In a previous post, Raging with the Machine, I talked about the benefits organizations gain through automating processes: doing things better, doing more things and containing costs through continual optimization. In this post, I dig deeper into ‘the doing things better’ part, and specifically how IaaS automation can be designed to systematically uphold security measures.
IT EXPERTISE IS CRUCIAL
When a provider puts a service into operation, be it a car-rental facility, mobile-phone repair, or a digital streaming capability, the processes to build and provision the hardware to support the service, and the security measures needed to protect the service, are crucial elements of the overall solution.
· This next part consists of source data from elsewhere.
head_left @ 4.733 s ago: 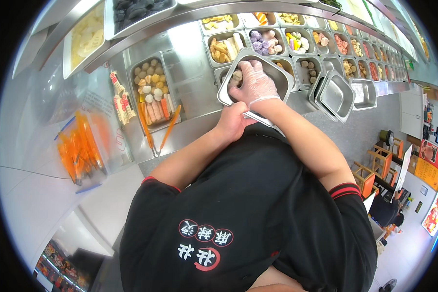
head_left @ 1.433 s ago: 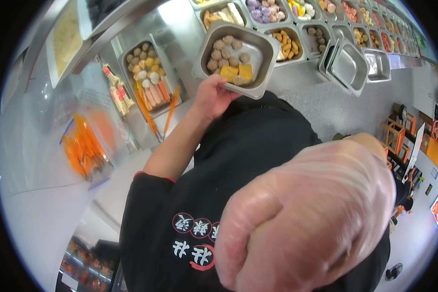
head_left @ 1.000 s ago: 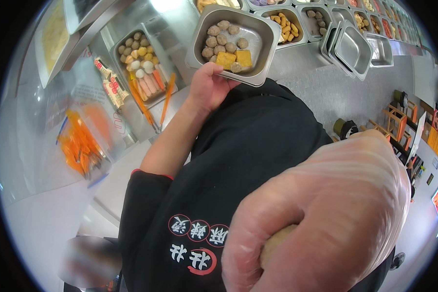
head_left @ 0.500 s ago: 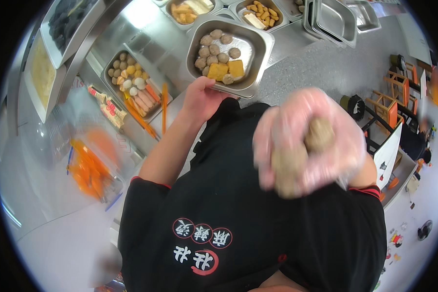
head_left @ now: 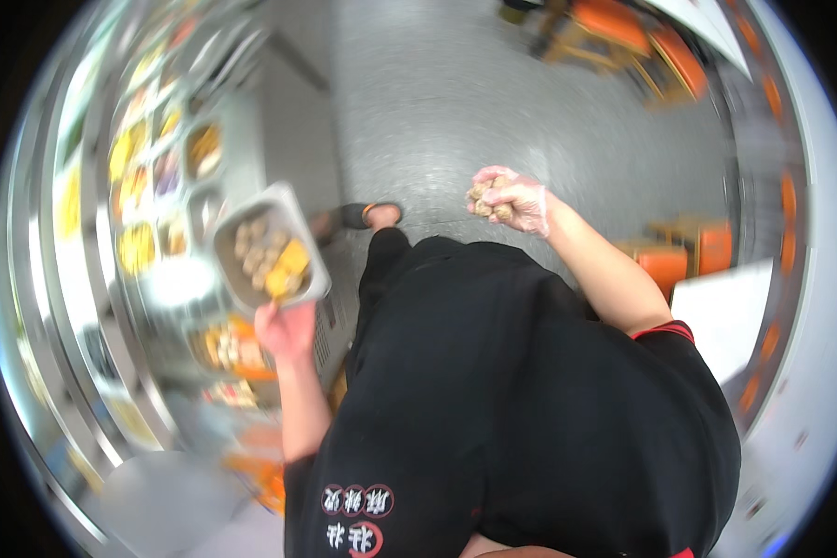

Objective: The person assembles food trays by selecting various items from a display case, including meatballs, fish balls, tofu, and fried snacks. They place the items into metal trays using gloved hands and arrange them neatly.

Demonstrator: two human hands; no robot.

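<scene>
My left hand [head_left: 286, 332] grips the near end of a steel pan [head_left: 270, 249] and holds it up over the counter. Brown round food balls and yellow pieces [head_left: 288, 264] lie in the pan. My right hand [head_left: 511, 198], in a thin clear glove, is raised out to the right, away from the counter, and is closed around a few brown food balls [head_left: 485, 193]. The picture is blurred by motion.
A steel serving counter [head_left: 251, 121] with several inset pans of yellow, purple and orange food [head_left: 138, 246] runs down the left side. A grey speckled floor [head_left: 530, 93] lies ahead, with my foot [head_left: 372, 216] on it. Orange seats [head_left: 688, 251] and a white tabletop [head_left: 721, 312] stand to the right.
My view has swung to the right, so the counter now lies at the left. My gloved right hand has moved away from the camera and out to the right with the food balls. The pan stays held.
</scene>
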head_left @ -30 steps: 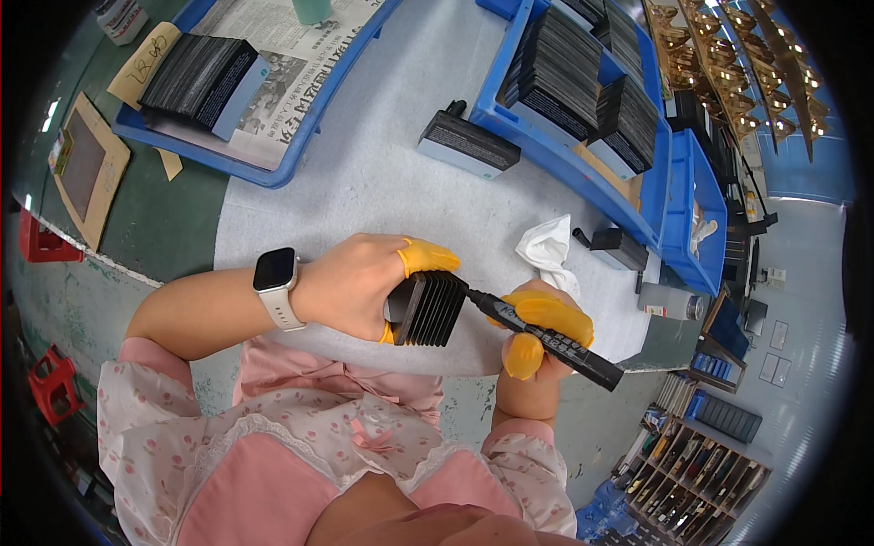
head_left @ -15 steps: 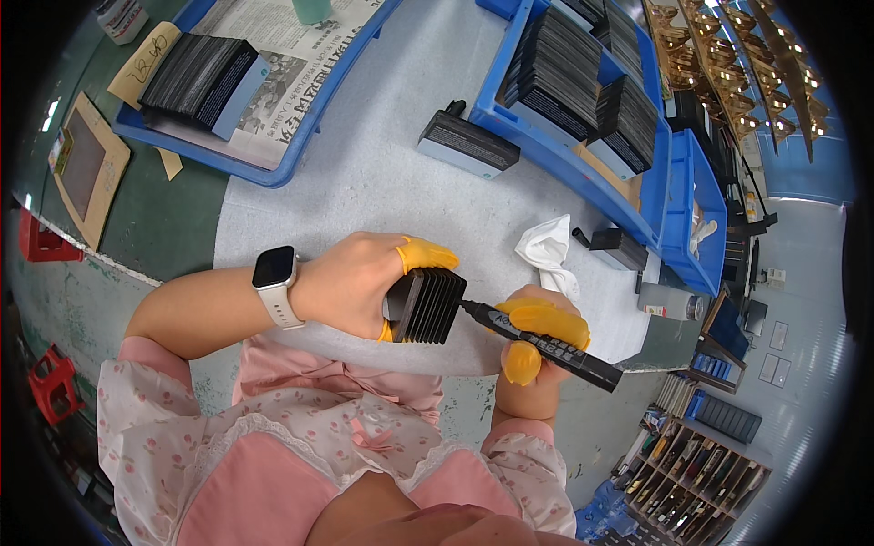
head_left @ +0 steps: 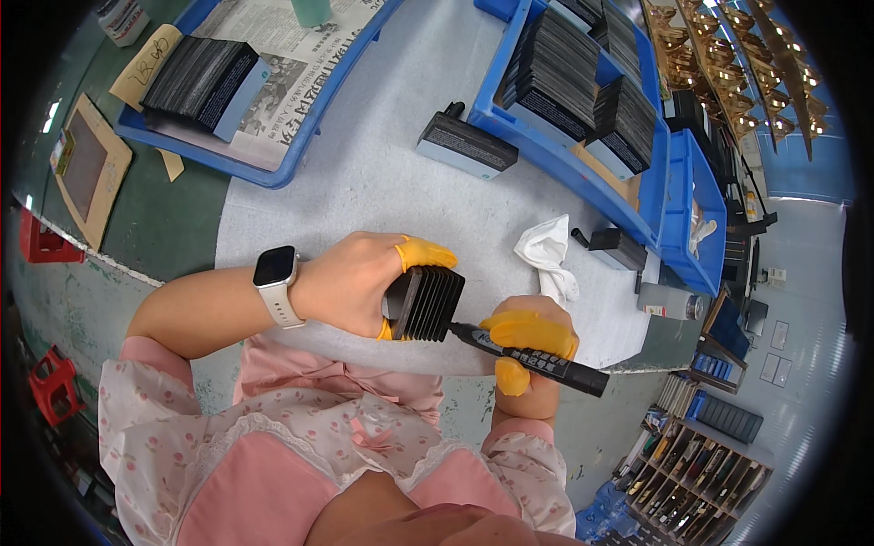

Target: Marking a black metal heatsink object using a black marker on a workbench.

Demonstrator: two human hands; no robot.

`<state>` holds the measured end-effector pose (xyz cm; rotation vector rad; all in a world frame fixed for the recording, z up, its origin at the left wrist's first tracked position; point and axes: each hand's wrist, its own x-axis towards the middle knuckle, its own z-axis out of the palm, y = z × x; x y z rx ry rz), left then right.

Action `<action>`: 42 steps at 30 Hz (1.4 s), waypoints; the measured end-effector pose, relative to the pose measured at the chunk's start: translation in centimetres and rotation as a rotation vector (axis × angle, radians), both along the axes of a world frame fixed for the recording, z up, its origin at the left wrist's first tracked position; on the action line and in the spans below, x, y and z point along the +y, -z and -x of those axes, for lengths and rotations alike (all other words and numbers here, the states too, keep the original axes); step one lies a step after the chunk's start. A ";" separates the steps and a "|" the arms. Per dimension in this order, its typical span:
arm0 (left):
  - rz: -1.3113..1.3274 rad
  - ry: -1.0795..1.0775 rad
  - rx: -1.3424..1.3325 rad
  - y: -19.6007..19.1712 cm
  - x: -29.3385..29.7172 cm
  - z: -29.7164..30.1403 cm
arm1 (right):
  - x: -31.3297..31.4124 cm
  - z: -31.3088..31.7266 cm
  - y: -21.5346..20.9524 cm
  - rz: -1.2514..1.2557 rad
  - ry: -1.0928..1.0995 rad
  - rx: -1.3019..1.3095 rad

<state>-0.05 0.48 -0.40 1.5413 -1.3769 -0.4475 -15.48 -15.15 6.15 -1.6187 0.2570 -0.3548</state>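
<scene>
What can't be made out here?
In the head view:
Inner end of the stack of thin black plates: hidden by the left hand.
Part of the black marker pen: hidden by the right hand.
Upper parts of the green container and upper-left bottle: cut off by the picture's upper edge.

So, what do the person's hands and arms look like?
The left hand wears yellow finger covers, with a black-faced watch on a pale band at the wrist. The right hand has yellow covers too. Short white sleeves, pink-patterned, have pink cuffs.
</scene>
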 end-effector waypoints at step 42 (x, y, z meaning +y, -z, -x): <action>0.059 0.016 -0.027 -0.5 0.0 0.1 | -0.4 0.7 1.1 0.161 -0.011 -0.142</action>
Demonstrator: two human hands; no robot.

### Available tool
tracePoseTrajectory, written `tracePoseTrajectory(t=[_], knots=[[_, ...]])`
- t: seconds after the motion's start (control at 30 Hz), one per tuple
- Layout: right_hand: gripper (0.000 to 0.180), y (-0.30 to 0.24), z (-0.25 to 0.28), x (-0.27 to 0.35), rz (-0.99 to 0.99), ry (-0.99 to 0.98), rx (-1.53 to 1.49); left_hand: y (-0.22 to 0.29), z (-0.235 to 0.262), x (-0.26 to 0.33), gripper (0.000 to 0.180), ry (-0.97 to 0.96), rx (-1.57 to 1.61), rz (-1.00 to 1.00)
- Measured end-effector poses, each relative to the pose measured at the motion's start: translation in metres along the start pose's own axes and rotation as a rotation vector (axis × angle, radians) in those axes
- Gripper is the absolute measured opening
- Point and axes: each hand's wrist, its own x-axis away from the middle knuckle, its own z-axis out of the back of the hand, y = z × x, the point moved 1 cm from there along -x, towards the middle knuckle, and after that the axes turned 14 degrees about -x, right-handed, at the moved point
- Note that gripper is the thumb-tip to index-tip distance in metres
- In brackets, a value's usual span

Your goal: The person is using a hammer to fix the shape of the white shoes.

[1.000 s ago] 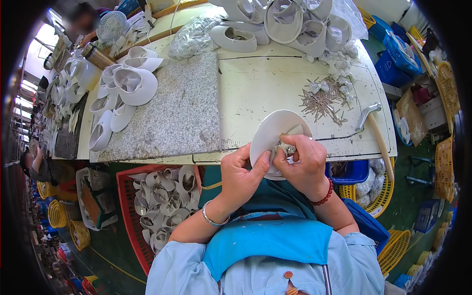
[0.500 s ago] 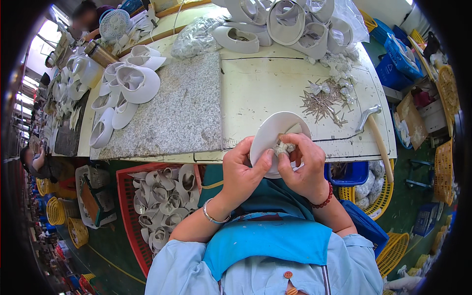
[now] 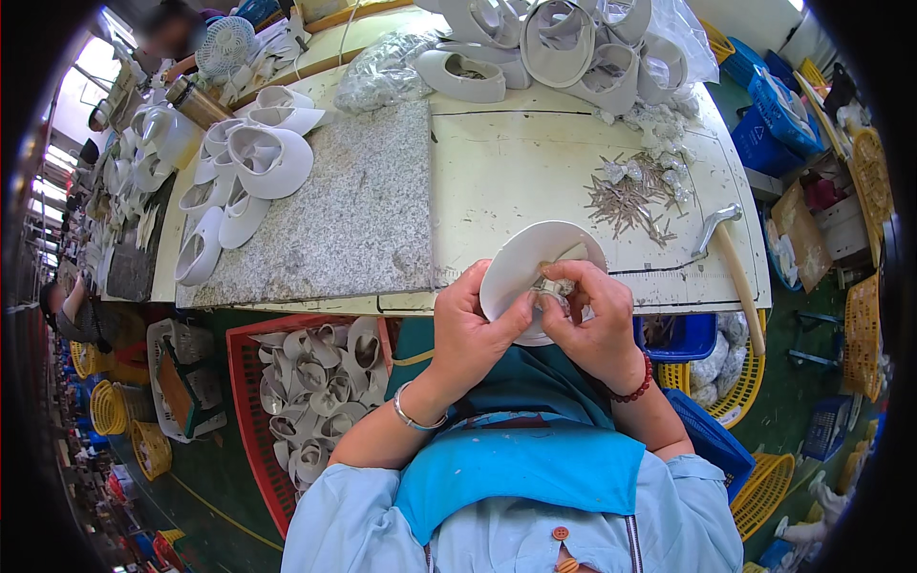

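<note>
In front of my chest, at the table's near edge, I hold a white, round-edged, visor-shaped piece tilted with its hollow side toward me. My left hand is closed on its left rim, thumb inside the hollow and fingers behind. Inside the hollow, the fingertips of my right hand pinch a small crumpled silvery-white bundle; what it consists of is too small to make out. My left thumb tip touches the bundle too. Several similar white pieces stand on a grey stone slab to the left.
At the right of the table lie a heap of thin metal pins and a hammer. More white pieces and clear plastic bags crowd the back. Below the edge are a red crate of white pieces and a blue bin.
The white piece has tilted slightly and shifted a little down in my hands. My right fingers have shifted their pinch on the small bundle. The table items stay put.
</note>
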Motion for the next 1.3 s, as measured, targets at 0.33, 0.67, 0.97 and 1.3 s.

Building and maintaining the underlying architecture for consumer-facing services requires investment in terms of time, IT expertise and security knowledge. For many providers, Infrastructure-as-a-Service (IaaS) is an ideal hosting solution, as it relieves many architecture headaches; such as aging hardware, the cost of idle machinery and the lack of storage and processing flexibility to cope with peaks in demand.
In my opinion, the challenge IaaS presents is not running a service, but developing it. By providing the means to spin up diverse types of machines, IaaS enables concepts and code to be tested in a way that isn’t economically feasible with on-premise solutions – which in turn enables the organization to develop more interesting, revenue-generating services.
For live services, reliability, availability, performance, security and user experience are crucial success factors. In contrast, during development, the need for infrastructure is temporary and success is measured in the ability to deliver and test an outcome rapidly.
To ensure that devices are correctly provisioned, protecting from the cost and security risks associated with zombie VMs and incorrectly provisioned devices, most organizations entrust the responsibility for IaaS to their IT department, or to a couple of expert individuals. Unfortunately, this approach tends to be costly and inflexible. It is a sure-fire way of promoting shadow IT and one of the root causes of the ever-widening Disruption Gap. Service desks tend to be busy ensuring operations and often lack the bandwidth to deliver specialized infrastructure services.
What’s needed is a secure way to enable development teams to spin up and decommission VMs as and when they need them. But this is not as simple as it might seem. Creating a virtual machine, even via the portal of a top cloud service provider, is a multi-step complex process that requires expertise and detailed information to complete correctly.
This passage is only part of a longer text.